Bleacher Report poaches Conde Nast’s Howard Mittman to lead sales

Bleacher Report has named veteran Condé Nast publisher Howard Mittman as chief revenue officer and its first chief marketing officer as it seeks to capitalize on its social media growth and move up the food chain by emphasizing higher-quality content.

Mittman, 44, resigned last week from Condé Nast after 12 years at the publisher, most recently serving as chief business officer overseeing several titles including GQ, Golf Digest and the Wired Media Group. In his new role, he’ll be Bleacher Report’s first to have the dual title and its first CRO since Rich Calacci left in April. Mittman will start Aug. 14 and report to Bleacher Report founder and CEO Dave Finocchio.

His hire comes as Bleacher Report has taken steps to move beyond its user-generated contributor roots and focus more on building loyalty among its audience of young male sports fans and investing in higher-quality original video and written content. Bleacher Report, a part of Turner, sees an opportunity to grow its audience with young people who are less inclined to watch TV or read magazines and other, more established sports publishers are in transition. ESPN is facing subscriber declines, Fox Sports recently laid off writers in a pivot to video and Sports Illustrated laid off five staffers as part of ongoing cost-cutting at parent Time Inc.

“The opportunity to run and shape a digital-only property that has massive investment at a time when the sports landscape is changing and more open than it’s been is intriguing to me,” Mittman said.

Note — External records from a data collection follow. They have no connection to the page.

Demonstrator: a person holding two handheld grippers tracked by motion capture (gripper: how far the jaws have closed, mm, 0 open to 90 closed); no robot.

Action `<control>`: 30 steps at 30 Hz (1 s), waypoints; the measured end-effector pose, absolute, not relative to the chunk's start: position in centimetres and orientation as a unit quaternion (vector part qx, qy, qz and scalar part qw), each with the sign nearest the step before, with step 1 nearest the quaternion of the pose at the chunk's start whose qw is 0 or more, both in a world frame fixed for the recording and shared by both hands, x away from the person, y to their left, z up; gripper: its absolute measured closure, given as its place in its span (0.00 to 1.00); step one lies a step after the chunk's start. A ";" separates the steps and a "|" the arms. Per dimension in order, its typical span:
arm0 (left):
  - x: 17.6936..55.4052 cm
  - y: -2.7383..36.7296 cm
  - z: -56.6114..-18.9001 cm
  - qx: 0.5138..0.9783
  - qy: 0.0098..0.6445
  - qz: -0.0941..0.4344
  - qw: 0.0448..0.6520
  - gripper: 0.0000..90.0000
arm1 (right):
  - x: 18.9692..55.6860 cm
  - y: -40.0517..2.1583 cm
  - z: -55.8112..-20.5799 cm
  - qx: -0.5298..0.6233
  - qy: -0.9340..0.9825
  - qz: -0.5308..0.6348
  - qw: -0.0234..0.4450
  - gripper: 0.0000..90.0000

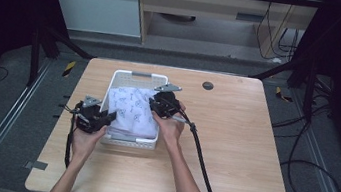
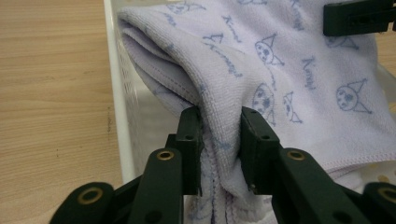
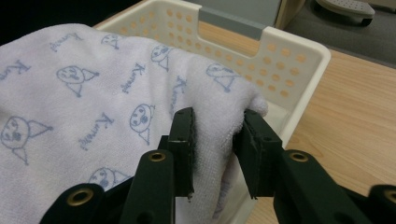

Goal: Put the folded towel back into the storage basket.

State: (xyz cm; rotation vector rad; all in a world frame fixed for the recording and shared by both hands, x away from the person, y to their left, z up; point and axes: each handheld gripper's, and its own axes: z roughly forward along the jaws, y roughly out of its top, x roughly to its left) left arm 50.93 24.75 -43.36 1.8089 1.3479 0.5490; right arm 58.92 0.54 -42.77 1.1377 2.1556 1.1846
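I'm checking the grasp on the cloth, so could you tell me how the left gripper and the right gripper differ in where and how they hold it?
The left gripper pinches the towel at a bunched fold by the basket's left wall; the right gripper clamps a rounded folded corner by the opposite wall. In the high view the left gripper sits nearer the person, the right gripper farther back. Both are shut on the same printed towel, above the basket.

Towel (image 1: 132, 110) in basket (image 1: 140, 76) on table (image 1: 233, 135), a claw at each side
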 end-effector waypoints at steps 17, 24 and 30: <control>50.1 25.3 -42.0 0.696 0.522 0.249 0.425 0.64 | 58.4 -0.4 -42.3 0.388 0.785 0.427 0.225 0.55; 49.3 24.6 -41.3 0.700 0.497 0.259 0.442 0.53 | 57.2 -2.7 -41.1 0.382 0.777 0.447 0.225 0.38; 48.6 24.5 -40.9 0.702 0.486 0.259 0.452 0.44 | 56.0 -5.0 -40.7 0.372 0.783 0.449 0.215 0.29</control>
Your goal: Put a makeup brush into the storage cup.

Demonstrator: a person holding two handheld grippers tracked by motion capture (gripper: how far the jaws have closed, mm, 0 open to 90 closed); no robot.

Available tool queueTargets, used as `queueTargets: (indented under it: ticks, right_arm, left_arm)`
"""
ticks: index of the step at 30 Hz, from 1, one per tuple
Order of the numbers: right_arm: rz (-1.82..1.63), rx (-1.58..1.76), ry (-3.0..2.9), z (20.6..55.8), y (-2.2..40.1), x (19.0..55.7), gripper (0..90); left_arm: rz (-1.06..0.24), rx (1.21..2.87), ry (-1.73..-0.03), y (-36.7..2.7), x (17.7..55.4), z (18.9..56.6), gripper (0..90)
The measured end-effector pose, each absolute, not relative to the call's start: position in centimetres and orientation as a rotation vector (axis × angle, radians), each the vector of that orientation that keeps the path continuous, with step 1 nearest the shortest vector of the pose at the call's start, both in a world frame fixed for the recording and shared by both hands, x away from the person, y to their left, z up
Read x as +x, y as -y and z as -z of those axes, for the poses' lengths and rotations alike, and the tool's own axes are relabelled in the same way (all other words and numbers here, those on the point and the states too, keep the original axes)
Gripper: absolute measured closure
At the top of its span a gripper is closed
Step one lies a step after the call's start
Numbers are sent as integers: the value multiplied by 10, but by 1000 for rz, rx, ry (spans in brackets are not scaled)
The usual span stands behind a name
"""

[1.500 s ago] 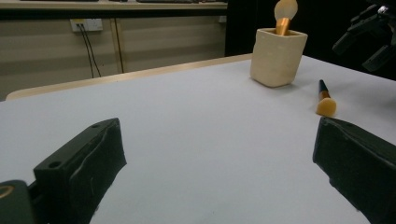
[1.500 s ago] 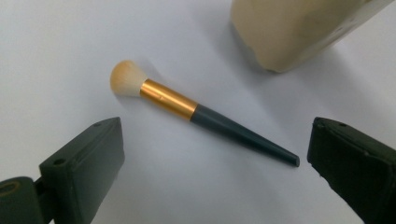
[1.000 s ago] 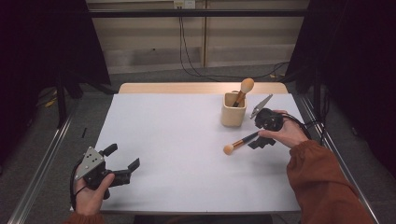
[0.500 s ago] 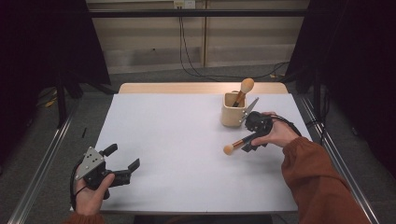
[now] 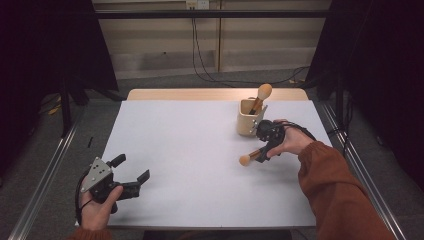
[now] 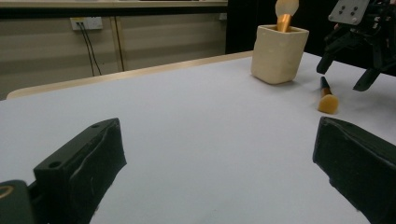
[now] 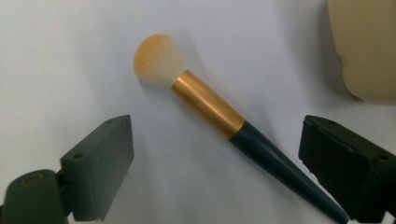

Bleacher Report has built a big audience on its ability to turn out culture-inflected sports content fast and on social media, the way young people consume it. In June, it had 97.4 million interactions across Facebook, Instagram and Twitter, up 200 percent year over year and No. 2 among publishers, second only to National Geographic and ahead of other sports publishers, according to the company, citing CrowdTangle.

One of Mittman’s goals will be to capitalize on House of Highlights, a highly sharable Instagram account about sports culture that Bleacher Report bought two years ago. House of Highlights is bigger than Bleacher Report itself on Instagram, with 6.5 million followers to Bleacher Report’s 5 million.

“Unlike most media companies, Bleacher Report isn’t figuring out how to change cord cutters,” he said. “The challenge is to find a connective thread and permanent bit of resonance with millennials, who ultimately have opinions about brands that can be less fixed, loyal than generations that came before them.”